**PROBLEM:**
All lines holding the word "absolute" in the listing below need to be copied.
┄┄┄┄┄┄┄┄┄┄
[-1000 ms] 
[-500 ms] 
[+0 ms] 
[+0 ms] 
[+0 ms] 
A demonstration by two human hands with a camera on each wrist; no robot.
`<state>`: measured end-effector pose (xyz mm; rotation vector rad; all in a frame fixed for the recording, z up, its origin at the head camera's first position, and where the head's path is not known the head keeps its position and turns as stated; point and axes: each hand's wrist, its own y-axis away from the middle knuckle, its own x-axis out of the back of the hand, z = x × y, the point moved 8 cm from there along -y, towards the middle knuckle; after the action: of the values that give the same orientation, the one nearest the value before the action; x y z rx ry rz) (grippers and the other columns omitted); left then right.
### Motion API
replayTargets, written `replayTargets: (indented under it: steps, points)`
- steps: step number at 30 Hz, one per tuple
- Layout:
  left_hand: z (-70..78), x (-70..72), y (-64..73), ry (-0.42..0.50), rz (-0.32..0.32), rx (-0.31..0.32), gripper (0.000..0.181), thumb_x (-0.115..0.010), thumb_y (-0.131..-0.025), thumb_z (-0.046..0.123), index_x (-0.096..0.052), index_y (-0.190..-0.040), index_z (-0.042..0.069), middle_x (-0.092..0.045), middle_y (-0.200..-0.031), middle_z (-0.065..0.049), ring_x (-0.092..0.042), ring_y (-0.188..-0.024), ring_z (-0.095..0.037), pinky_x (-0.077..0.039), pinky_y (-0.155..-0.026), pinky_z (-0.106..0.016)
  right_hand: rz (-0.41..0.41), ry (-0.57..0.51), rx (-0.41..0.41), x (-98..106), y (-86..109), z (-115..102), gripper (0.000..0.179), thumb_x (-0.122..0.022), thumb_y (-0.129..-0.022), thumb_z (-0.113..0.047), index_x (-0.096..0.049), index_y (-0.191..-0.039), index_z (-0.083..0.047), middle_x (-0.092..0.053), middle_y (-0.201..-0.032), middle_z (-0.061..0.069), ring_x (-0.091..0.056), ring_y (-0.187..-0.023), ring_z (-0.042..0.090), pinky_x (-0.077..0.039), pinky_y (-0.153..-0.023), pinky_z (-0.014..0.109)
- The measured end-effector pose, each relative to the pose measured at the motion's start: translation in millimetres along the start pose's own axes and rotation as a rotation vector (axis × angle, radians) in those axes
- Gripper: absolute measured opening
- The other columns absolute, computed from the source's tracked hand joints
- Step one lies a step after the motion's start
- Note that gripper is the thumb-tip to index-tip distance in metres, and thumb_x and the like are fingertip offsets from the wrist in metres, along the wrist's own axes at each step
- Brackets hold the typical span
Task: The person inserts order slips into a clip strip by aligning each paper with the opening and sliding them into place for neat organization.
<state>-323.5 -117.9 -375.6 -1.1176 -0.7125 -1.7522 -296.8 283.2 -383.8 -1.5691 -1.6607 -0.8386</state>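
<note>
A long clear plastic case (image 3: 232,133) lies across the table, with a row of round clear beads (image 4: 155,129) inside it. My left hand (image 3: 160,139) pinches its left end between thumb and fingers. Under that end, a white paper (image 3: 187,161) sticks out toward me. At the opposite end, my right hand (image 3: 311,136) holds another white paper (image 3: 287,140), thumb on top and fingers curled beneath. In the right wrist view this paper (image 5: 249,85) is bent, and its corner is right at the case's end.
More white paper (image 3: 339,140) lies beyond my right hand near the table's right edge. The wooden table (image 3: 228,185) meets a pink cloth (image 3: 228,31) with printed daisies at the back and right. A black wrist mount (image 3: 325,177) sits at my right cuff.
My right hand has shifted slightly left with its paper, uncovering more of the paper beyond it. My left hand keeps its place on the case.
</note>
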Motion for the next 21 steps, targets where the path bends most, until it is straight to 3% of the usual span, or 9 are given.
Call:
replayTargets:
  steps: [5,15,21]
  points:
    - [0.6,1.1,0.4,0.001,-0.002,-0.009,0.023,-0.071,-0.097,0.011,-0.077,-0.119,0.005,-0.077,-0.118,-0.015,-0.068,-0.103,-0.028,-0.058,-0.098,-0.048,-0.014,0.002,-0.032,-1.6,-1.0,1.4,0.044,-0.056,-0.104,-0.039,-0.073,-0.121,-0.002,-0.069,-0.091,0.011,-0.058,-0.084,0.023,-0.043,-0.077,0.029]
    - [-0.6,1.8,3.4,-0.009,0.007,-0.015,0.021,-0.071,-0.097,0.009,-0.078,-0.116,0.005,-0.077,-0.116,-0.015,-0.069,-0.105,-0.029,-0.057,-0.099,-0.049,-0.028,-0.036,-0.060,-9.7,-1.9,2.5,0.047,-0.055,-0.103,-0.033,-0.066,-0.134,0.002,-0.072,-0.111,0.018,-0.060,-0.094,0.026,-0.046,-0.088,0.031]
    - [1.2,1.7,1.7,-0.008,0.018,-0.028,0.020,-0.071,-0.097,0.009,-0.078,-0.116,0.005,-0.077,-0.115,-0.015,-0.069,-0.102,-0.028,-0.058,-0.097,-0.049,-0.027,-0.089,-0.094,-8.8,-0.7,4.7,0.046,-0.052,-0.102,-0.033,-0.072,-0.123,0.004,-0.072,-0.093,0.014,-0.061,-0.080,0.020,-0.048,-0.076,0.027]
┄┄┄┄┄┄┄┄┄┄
**ANSWER SECTION:**
- Gripper: absolute measured opening
- The other columns absolute, computed from the source's tracked hand joints

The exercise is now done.